Au terme des consultations, le Dialogue national devrait aboutir à l’adoption d’un « Pacte national pour la paix, la cohésion et la refondation de l’État ». Ce document devrait être accompagné d’une matrice publique précisant, pour chaque engagement pris, l’institution appelée à le mettre en œuvre, le délai prévu ainsi que les résultats attendus. La présidence entend ainsi donner au processus un mécanisme permettant de suivre concrètement l’exécution des résolutions qui en découleront.
Le format annoncé par le pouvoir en place comporte toutefois des limites concernant la participation de certains acteurs. Félix Tshisekedi avait notamment exclu du processus politique les groupes qui, au moment de son ouverture, recourent aux armes contre l’ordre constitutionnel, occupent des territoires par la force ou sont considérés par Kinshasa comme agissant au profit du Rwanda. Cette disposition écarte notamment l’AFC/M23 du Dialogue national. Les échanges entre Kinshasa et cette rébellion restent, pour l’heure, inscrits dans le cadre du processus de Doha, distinct de l’initiative présidentielle.
Le chef de l’État avait également posé des lignes rouges sur les questions judiciaires et institutionnelles. Le projet exclut toute amnistie générale concernant les crimes de guerre, les crimes contre l’humanité, les actes de génocide ainsi que les violences sexuelles graves. Il n’est pas non plus question de suspendre le fonctionnement des institutions de la République, lesquelles doivent continuer à exercer leurs compétences jusqu’à l’expiration constitutionnelle de leurs mandats.
L’initiative présidentielle ne fait cependant pas l’unanimité au sein de la classe politique congolaise. Plusieurs voix de l’opposition ont exprimé des réserves sur le format et les modalités arrêtés par Kinshasa. Martin Fayulu avait notamment défendu, lors d’un entretien accordé à RFI le 21 août, l’idée d’un dialogue plus court, pouvant s’étendre sur trois semaines à un mois, avec un rôle central confié aux confessions religieuses dans la médiation. Il avait également contesté le principe selon lequel le président de la République déterminerait seul le cadre du dialogue.
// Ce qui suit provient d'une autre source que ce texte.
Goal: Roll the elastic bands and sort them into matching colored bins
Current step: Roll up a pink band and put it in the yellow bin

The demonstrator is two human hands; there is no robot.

Dans le même registre, le mouvement Sauvons la RDC, proche de l’ancien président Joseph Kabila, avait plaidé pour une médiation qu’il souhaitait « neutre, indépendante et impartiale ». Il avait proposé que l’Union africaine et les Nations unies puissent jouer un rôle dans cette démarche et avait suggéré l’organisation des discussions dans un pays tiers. Cette proposition n’a pas été retenue par la présidence, qui maintient le processus sur le territoire congolais.
Au sein du Parti du peuple pour la reconstruction et la démocratie (PPRD), formation politique de Joseph Kabila, le secrétaire permanent adjoint Ferdinand Kambere s’est également montré critique à l’égard du dispositif. Il estime que le cadre retenu par Kinshasa risque de réunir des participants qui ne feraient que soutenir les orientations du pouvoir en place. De son côté, Corneille Nangaa, coordonnateur de l’AFC/M23, avait rejeté le format proposé par les autorités congolaises, tout en maintenant son engagement dans les discussions menées à Doha.
Avec la signature de cette ordonnance, le processus entre donc dans une phase plus opérationnelle. L’enjeu sera désormais de connaître la composition du Comité d’organisation, ses attributions précises et les modalités selon lesquelles il conduira les prochaines étapes avant la convocation formelle du dialogue national.